Updated 10 Dec, 2015 06:13pm

Understanding Karachi and the 2015 local elections

The Karachi context: cities within a city

Karachi confuses people – sometimes even those who live in it.

The capital of Pakistan’s Sindh province, it is the country’s largest city – a colossal, ever-expanding metropolis with a population of above 20 million (and growing).

It is also the country’s most ethnically diverse city. But over the last three decades, this diversity largely consists of bulky groups of homogenous ethnic populations that mostly reside in their own areas of influence and majority, only interacting and intermingling with other ethnic groups in the city’s more neutral points of economic and recreational activity.

That’s why Karachi may also give the impression of being a city holding various small cities — cities within a city.

Karachi’s clustered ethnic diversity.

Apart from this aspect of its clustered ethnic diversity, the city also hosts a number of people belonging to various Muslim sects and sub-sects. There are also quite a few Christians (both Catholic and Protestant), Hindus and Zoroastrians here.

Many pockets in the city are exclusively dedicated to housing only the Shia sect and various Sunni sub-sects. Even Hindu and Christian populations are sometimes settled in and around tiny areas where they are in a majority, further reflecting the city’s clustered diversity.

The survival and economic viability of the more neutral spaces depends on these spaces remaining largely detached from matters of ethnic and sectarian/sub-sectarian claims and biases.

Such spaces include areas that hold the city’s various private multinational and state organisations, bazaars, factories, shopping malls and major recreational spots.

Karachi: ever-expanding.

Whereas the clustered areas have often witnessed ethnic and sectarian strife and violence mainly due to one cluster of the ethnic/sectarian/sub-sectarian population accusing the other of encroaching upon their area, the neutral points and zones have remained somewhat conflict-free.

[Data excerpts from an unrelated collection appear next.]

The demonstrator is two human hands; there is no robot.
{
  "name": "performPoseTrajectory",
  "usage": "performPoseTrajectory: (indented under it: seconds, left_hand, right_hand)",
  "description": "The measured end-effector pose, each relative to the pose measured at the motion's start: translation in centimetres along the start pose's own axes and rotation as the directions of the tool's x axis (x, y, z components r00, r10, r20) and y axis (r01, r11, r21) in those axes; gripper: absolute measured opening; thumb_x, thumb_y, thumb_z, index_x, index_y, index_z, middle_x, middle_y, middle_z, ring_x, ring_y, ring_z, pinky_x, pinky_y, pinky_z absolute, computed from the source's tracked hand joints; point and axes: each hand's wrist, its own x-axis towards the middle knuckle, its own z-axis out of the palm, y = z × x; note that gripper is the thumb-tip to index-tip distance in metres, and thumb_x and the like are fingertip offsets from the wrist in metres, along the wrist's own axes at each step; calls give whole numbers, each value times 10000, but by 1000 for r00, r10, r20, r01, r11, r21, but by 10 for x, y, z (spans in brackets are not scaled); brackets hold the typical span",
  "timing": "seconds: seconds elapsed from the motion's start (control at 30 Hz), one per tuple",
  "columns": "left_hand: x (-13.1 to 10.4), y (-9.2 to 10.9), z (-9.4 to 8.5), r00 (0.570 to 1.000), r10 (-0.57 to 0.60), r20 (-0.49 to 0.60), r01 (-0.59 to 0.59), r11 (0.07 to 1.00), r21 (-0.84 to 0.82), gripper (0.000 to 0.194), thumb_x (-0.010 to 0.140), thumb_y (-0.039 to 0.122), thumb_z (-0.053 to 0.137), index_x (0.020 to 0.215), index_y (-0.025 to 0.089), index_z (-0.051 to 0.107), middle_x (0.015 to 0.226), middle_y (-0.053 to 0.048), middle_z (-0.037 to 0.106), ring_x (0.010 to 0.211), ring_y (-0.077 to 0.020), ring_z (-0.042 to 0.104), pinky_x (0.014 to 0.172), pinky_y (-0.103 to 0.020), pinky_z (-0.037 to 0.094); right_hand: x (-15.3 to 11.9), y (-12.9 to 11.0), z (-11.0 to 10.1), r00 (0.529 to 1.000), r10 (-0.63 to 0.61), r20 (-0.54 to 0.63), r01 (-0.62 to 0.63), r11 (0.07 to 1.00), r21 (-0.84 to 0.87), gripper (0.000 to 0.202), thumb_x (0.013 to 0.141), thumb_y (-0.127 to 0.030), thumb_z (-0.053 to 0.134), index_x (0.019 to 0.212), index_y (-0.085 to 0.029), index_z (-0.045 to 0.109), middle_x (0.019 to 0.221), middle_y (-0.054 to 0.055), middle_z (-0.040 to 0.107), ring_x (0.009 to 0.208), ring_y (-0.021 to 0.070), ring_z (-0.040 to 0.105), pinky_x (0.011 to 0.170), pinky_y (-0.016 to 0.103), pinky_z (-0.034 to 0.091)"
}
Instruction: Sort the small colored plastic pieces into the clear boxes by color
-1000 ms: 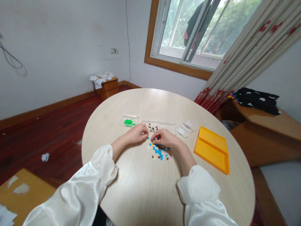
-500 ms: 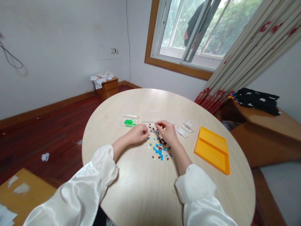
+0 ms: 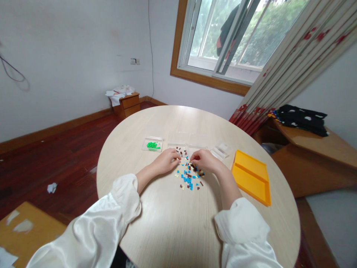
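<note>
A loose pile of small blue, brown, yellow and cream toy bricks [image 3: 188, 180] lies on the round table between my hands. Just beyond it stands a clear plastic box [image 3: 182, 155] with some brown bricks inside. My left hand [image 3: 167, 161] is closed, its fingertips by the box's near left corner; whatever they grip is too small to see. At the pile's far right edge my right hand [image 3: 205, 160] is pinched, fingertips down among the bricks, and what lies in the pinch is hidden. Green bricks [image 3: 153, 145] fill another clear box [image 3: 144, 144] to the left.
Another clear box [image 3: 196, 140] sits behind my right hand, with a clear divided case [image 3: 221, 150] beside it. A yellow two-part tray [image 3: 251, 178] rests on the right of the pale round table [image 3: 167, 223]. A wooden desk [image 3: 304, 139] with dark cloth stands beyond.
My right hand has moved from over the clear box back and right to the pile's edge. My left hand has stayed by the box corner, shifting only slightly.
</note>
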Motion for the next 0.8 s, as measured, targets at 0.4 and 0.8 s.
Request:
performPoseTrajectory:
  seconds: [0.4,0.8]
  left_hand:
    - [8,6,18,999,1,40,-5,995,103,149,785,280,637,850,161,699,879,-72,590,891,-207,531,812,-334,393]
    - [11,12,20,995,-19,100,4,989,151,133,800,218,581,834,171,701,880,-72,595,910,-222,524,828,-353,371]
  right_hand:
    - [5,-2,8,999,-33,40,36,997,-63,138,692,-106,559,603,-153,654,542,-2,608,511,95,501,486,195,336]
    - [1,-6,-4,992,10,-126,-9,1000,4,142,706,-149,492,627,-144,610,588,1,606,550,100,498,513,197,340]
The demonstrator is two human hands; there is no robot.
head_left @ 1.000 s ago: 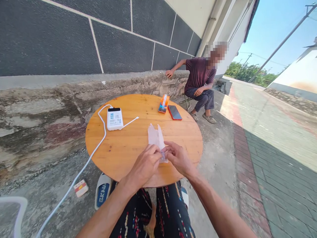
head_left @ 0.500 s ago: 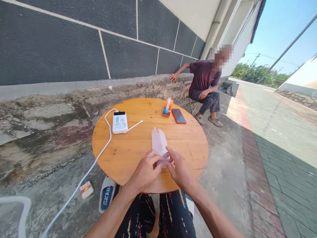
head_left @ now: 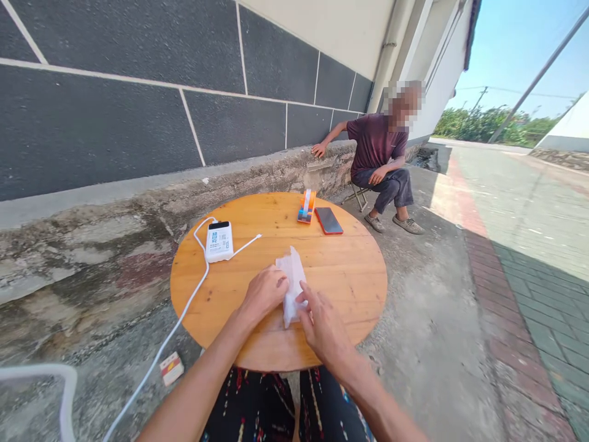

The neutral points have enjoyed a relatively strife-free environment due to them being multicultural and also because here is where the writ of the state and government is most present and appreciated.

However, since all this has helped the neutral zones to generate much of the economic capital that the city generates, these neutral spaces have become a natural target of crimes such as robberies, muggings, kidnapping for ransom, extortion, etc.

The criminals in this respect usually emerge from the clustered areas that have become extremely congested, stagnant and cut-off from most of the state and government institutions, and ravaged by decades of ethnic and sectarian violence.

Police commandos patrol Karachi’s low-income Kati Pahari (Split Mountain) area. One side of the hill is populated by Mohajirs and the other by Pakhtuns.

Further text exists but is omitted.